§ **What is needed**
Please copy every line of the records below that holds the word "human".

[Opening Task inputs section]

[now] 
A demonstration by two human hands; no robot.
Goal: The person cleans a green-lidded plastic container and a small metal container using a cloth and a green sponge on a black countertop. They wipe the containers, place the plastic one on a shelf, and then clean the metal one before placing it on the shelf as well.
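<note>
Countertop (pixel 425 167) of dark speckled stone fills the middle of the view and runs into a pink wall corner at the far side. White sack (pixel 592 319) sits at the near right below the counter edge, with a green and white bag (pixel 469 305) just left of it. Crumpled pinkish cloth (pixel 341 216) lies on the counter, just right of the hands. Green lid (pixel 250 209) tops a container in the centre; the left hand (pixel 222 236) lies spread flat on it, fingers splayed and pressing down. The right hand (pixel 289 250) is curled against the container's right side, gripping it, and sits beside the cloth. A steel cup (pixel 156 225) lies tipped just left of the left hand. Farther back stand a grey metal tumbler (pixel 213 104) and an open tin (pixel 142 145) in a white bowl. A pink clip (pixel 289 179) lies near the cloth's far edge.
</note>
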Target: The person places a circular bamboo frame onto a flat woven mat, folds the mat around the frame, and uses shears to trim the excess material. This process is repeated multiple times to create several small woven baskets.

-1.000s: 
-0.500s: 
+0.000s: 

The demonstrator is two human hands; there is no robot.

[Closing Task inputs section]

§ **The completed task**
A demonstration by two human hands; no robot.
The demonstrator is two human hands; there is no robot.

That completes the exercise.